### Given information

__________

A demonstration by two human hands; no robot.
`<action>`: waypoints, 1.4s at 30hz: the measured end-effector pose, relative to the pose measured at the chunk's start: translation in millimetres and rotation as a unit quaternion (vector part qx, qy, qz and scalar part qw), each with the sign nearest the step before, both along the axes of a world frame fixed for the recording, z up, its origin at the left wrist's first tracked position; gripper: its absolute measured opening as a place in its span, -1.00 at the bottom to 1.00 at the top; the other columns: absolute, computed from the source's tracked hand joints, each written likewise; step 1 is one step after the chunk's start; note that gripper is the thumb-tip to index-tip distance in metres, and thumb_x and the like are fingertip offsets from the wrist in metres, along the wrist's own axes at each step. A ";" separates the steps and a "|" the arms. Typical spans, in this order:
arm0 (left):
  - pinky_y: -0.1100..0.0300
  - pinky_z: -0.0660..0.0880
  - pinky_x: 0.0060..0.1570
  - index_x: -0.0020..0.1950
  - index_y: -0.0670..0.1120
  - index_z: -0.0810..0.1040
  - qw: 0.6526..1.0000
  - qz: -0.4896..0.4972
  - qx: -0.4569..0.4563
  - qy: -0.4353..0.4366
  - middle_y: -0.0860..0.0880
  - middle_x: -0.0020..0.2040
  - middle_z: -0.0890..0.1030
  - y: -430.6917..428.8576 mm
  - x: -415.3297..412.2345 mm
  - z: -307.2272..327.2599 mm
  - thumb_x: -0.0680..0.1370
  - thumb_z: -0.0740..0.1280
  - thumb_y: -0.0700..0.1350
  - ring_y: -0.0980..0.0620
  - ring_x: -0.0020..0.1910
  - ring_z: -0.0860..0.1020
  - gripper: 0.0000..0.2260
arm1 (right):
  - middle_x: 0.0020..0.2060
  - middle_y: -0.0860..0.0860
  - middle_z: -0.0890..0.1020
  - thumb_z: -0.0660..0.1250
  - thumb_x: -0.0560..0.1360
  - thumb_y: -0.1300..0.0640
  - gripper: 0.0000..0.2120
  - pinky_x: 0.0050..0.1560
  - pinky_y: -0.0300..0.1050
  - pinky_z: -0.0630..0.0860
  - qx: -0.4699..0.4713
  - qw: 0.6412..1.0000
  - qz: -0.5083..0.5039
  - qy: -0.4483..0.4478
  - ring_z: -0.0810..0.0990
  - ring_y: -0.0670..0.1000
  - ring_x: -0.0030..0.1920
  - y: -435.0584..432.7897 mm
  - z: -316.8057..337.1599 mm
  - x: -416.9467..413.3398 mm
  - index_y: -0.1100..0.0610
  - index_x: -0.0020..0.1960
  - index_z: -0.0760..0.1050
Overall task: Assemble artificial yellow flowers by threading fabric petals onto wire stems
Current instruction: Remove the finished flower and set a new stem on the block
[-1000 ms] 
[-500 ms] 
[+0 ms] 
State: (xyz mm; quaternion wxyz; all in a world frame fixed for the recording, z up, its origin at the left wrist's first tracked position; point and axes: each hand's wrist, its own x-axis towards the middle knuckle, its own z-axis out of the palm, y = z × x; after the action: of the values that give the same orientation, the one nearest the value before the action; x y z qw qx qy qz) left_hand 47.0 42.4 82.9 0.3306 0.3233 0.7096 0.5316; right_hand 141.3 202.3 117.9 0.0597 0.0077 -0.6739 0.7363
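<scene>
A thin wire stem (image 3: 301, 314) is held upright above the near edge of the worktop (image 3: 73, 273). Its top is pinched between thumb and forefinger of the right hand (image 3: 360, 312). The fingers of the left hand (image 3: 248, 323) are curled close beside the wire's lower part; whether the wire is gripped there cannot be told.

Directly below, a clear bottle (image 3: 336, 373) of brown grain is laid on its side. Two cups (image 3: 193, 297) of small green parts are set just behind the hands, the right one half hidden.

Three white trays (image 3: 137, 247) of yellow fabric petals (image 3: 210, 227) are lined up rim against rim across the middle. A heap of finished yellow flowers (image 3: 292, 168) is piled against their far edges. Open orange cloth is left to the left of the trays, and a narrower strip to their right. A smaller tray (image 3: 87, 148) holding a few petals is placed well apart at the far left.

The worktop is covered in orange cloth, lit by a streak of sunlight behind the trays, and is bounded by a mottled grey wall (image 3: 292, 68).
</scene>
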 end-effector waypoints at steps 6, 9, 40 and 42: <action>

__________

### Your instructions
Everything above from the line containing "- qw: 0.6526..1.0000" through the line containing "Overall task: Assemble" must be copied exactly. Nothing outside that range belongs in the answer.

### Your solution
  - qw: 0.6526..1.0000
  - qz: -0.4896..0.4972
  - qx: -0.4569..0.4563
  - qy: -0.4353..0.4366
  - middle_y: -0.0860..0.0880
  - middle_x: -0.0020..0.2040
  - middle_z: -0.0890..0.1030
  - y: -430.6917..428.8576 mm
  - x: -415.3297..412.2345 mm
  - z: -307.2272..327.2599 mm
  - thumb_x: -0.0680..0.1370
  - thumb_z: -0.0740..0.1280
  - thumb_y: -0.0700..0.1350
  - ring_y: -0.0980..0.0620
  - ring_x: -0.0020..0.1910
  - ring_z: -0.0860..0.1020
  - gripper: 0.0000..0.2260
arm1 (right):
  - middle_x: 0.0020..0.2060
  - middle_y: -0.0860..0.0860
  - middle_z: -0.0890..0.1020
  - thumb_z: -0.0660..0.1250
  - thumb_x: -0.0560..0.1360
  - thumb_y: -0.1300..0.0640
  - gripper: 0.0000..0.2120
  - pinky_x: 0.0050..0.1560
  - pinky_y: -0.0300..0.1050
  - pinky_z: -0.0630..0.0860
  - qx: -0.4699..0.4713
  - qw: 0.6412..1.0000
  - qz: -0.5083..0.5039
  - qy: -0.4483..0.4478
  - ring_z: -0.0810..0.0990
  - ring_y: -0.0670..0.1000
  - ring_x: -0.0030..0.1920
  - y: -435.0584..432.7897 mm
  - z: -316.8057..337.1599 mm
  - x: -416.9467..413.3398 mm
  - index_y: -0.1100..0.0610
  - index_x: -0.0020..0.1960
  - index_z: -0.0760..0.1050
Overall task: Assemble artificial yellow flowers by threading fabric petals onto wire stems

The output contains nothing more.